Extracted data:

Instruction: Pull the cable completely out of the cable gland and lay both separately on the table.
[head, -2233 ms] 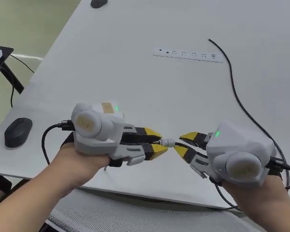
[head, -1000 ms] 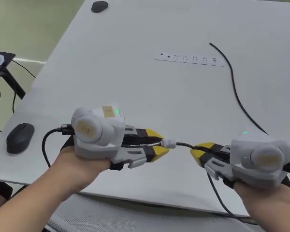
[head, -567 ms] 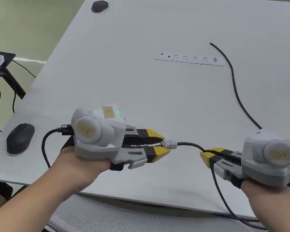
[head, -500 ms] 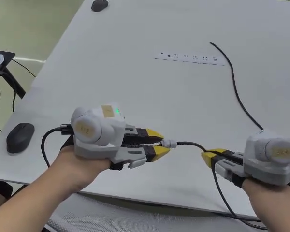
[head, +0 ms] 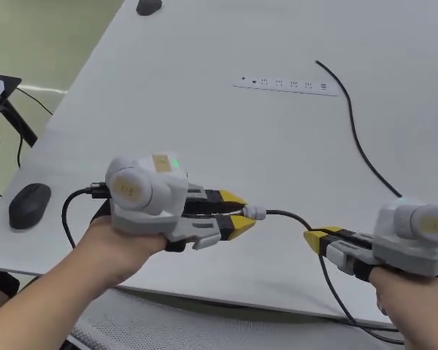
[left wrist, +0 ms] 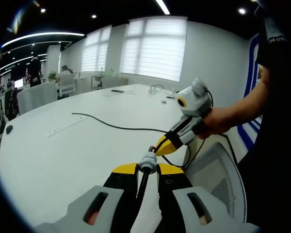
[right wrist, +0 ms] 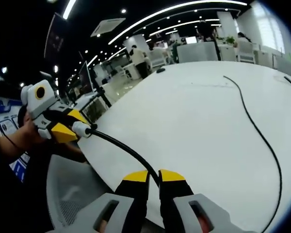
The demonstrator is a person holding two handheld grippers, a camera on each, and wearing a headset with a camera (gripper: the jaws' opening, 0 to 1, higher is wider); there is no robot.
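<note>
My left gripper (head: 241, 211) is shut on the small white cable gland (head: 253, 213), held just above the table's near edge. A black cable (head: 288, 216) leaves the gland and arcs rightward to my right gripper (head: 312, 237), which is shut on it; the rest trails down past the table's edge. In the left gripper view the gland (left wrist: 147, 161) sits between the yellow jaw tips, with the right gripper (left wrist: 167, 143) just beyond. In the right gripper view the cable (right wrist: 121, 148) runs from the gland (right wrist: 82, 128) in the left gripper (right wrist: 63, 127) to my own jaws (right wrist: 153, 175).
On the white table (head: 204, 131) a white power strip (head: 283, 84) lies at the back, with a long black cable (head: 358, 142) running beside it toward the right. A dark mouse (head: 29, 202) sits at the left edge, another (head: 149, 6) at the far end. A mesh chair (head: 168, 321) is below.
My right gripper has slid to the right, away from the left one, and a longer stretch of cable now shows between them. The left gripper has stayed in place on the gland.
</note>
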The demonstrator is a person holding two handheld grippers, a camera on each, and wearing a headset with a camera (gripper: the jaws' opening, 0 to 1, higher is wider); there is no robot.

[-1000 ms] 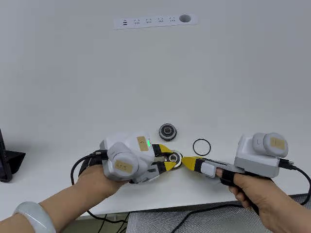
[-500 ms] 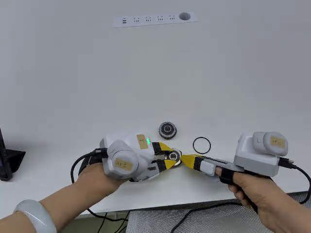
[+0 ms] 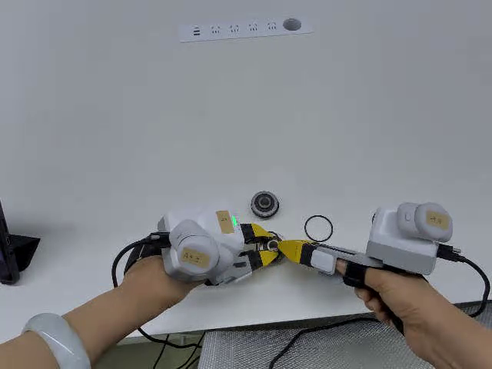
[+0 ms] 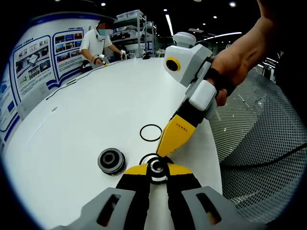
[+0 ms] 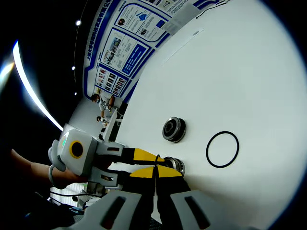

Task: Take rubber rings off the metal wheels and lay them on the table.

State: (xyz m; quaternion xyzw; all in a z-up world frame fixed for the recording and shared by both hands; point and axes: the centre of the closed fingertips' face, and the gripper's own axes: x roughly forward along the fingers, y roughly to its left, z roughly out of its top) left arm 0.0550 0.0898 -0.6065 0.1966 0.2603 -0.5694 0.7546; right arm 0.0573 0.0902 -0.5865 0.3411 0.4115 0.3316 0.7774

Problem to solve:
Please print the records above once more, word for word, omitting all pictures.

Output below:
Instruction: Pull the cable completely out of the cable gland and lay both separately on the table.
[head, -2233 ms] 
[head, -1000 ms] 
[head, -567 ms] 
[head, -500 ms] 
[head, +0 ms] 
[left wrist, +0 ms] 
[right wrist, +0 ms] 
The demonstrator is a person holding two handheld grippers, a camera on each, and wearing a headset with a camera (gripper: the jaws' opening, 0 to 1, higher is wider); there is no robot.
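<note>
My left gripper (head: 241, 211) is shut on the small white cable gland (head: 253, 213), held just above the table's near edge. A black cable (head: 288, 216) leaves the gland and arcs rightward to my right gripper (head: 312, 237), which is shut on it; the rest trails down past the table's edge. In the left gripper view the gland (left wrist: 147, 161) sits between the yellow jaw tips, with the right gripper (left wrist: 167, 143) just beyond. In the right gripper view the cable (right wrist: 121, 148) runs from the gland (right wrist: 82, 128) in the left gripper (right wrist: 63, 127) to my own jaws (right wrist: 153, 175).
On the white table (head: 204, 131) a white power strip (head: 283, 84) lies at the back, with a long black cable (head: 358, 142) running beside it toward the right. A dark mouse (head: 29, 202) sits at the left edge, another (head: 149, 6) at the far end. A mesh chair (head: 168, 321) is below.
My right gripper has slid to the right, away from the left one, and a longer stretch of cable now shows between them. The left gripper has stayed in place on the gland.
</note>
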The demonstrator is a person holding two handheld grippers, a camera on each, and wearing a headset with a camera (gripper: the jaws' opening, 0 to 1, higher is wider); there is no robot.

[-1000 ms] 
[-500 ms] 
[+0 ms] 
[+0 ms] 
[+0 ms] 

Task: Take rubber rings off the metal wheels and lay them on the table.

State: (xyz m; quaternion xyzw; all in a z-up world frame fixed for the recording and shared by both hands; point and axes: the centre of the closed fingertips' face, and the gripper's own axes: x roughly forward along the fingers, y roughly to its left, z roughly out of its top) left arm 0.0550 0.0898 -0.6065 0.1966 0.2603 -0.5694 0.7546; right arm 0.0573 0.0902 -0.5865 0.3411 0.4115 0.3316 0.7774

The output is finished, and nothing else is needed.